There are a number of factors that can come into play for the particular problem that you are trying to solve:

  • The Complexity of the Problem: Is the problem considered easy for a neural network to solve (If using a standard dataset, have you compared the results to other studies?)
  • The Inputs: Are the inputs strongly related to the output? Are there more inputs that you can add to the NN? Are they preprocessed correctly?
  • Local Minima vs Global Minima: Are you sure that the problem has stopped in a local minima (A place where the NN gets stuck in learning that stops the NN from reaching a more optimal solution)?
  • Outputs: Are the output samples skewed in some way? Is this a binary output kind of problem, and are there enough samples on both sides?
  • Activation Function: Is there another appropriate Activation Function for the problem?

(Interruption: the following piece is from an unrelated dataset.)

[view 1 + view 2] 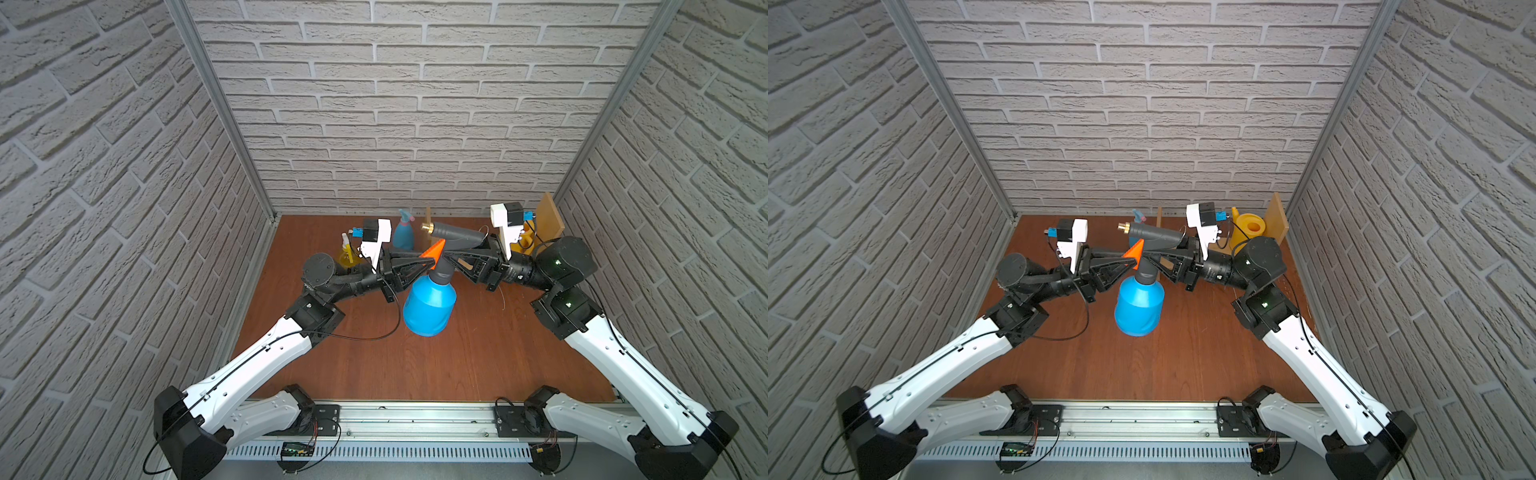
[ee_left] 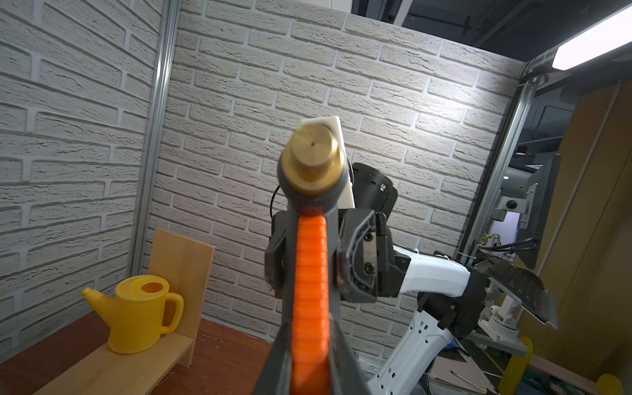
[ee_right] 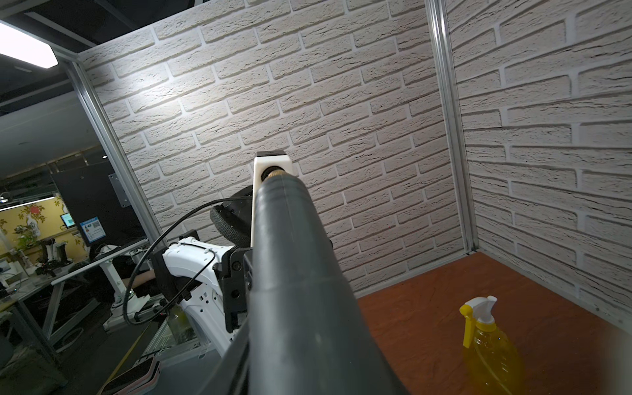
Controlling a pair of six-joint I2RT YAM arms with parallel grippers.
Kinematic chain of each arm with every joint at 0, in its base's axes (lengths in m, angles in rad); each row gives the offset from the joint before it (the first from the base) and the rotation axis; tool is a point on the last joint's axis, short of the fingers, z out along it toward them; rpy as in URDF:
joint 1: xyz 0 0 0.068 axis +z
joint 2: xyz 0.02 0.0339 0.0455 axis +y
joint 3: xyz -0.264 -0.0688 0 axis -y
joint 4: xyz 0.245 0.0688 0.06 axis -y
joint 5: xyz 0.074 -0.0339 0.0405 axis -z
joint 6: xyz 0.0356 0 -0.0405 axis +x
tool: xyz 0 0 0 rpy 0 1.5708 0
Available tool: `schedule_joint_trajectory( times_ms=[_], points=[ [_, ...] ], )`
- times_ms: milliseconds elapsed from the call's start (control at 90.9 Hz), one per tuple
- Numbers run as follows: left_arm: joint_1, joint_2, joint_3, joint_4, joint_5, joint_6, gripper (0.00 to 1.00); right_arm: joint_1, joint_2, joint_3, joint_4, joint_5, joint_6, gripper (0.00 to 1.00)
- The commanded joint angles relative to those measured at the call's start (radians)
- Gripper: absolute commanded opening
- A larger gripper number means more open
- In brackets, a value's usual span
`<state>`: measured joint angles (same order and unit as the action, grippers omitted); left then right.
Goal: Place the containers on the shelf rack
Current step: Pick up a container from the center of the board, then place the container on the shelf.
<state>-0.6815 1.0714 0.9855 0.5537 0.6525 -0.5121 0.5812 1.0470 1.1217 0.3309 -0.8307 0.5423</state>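
The blue pressure sprayer (image 1: 430, 307) (image 1: 1139, 307) hangs above the table's middle. My left gripper (image 1: 430, 261) (image 1: 1133, 258) (image 2: 309, 359) is shut on its orange trigger (image 2: 309, 273). From the opposite side my right gripper (image 1: 452, 258) (image 1: 1151, 259) (image 3: 307, 359) is shut on its grey handle (image 3: 290, 273). The yellow watering can (image 2: 136, 314) (image 1: 1248, 228) stands on the shelf rack (image 2: 181, 266) (image 1: 548, 220) at the back right. At the back, the light-blue spray bottle (image 1: 403, 235) stands left of the rack. The yellow spray bottle (image 1: 345, 253) (image 3: 489, 349) stands back left.
Brick-pattern walls (image 1: 415, 124) close the table (image 1: 457, 365) on three sides. The rack's left upright (image 1: 428, 216) stands behind the sprayer's brass nozzle (image 1: 426, 227). Both forearms cross the table's middle.
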Motion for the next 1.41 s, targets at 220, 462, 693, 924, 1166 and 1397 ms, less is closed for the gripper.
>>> schedule_joint_trajectory(
  times_ms=[220, 462, 693, 924, 1166, 1397],
  points=[
    [0.006, -0.112, -0.04, -0.094, -0.272, 0.112, 0.97, 0.018, -0.1, -0.03, -0.165, 0.166, -0.221, 0.03],
    [0.014, -0.262, -0.228, -0.264, -0.713, 0.182, 0.98, 0.013, -0.287, -0.292, -0.166, 0.729, -0.454, 0.03],
    [0.016, -0.232, -0.371, -0.197, -0.777, 0.044, 0.98, -0.056, -0.197, -0.308, -0.166, 0.971, -0.604, 0.03],
    [0.019, -0.193, -0.348, -0.215, -0.755, 0.073, 0.98, -0.204, 0.047, -0.228, -0.005, 0.94, -0.559, 0.03],
    [0.03, -0.215, -0.35, -0.232, -0.746, 0.091, 0.98, -0.248, 0.317, -0.038, 0.084, 0.928, -0.573, 0.03],
    [0.036, -0.231, -0.338, -0.265, -0.735, 0.095, 0.98, -0.287, 0.504, 0.107, 0.149, 0.946, -0.57, 0.03]
  ],
)
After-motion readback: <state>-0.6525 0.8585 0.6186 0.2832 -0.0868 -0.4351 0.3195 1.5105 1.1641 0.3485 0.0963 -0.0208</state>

Then there is the Hidden Layers, Neurons, Learning Rate, Momentum, Epochs etc. which you appear to have trialled.

Based on the chart, this is the kind of learning performance that would roughly be expected for a BPNN, however trial and error is sometimes required to optimise the result from there.

I would try to work on the above options (particularly pre-processing of data) and see if this helps in your case.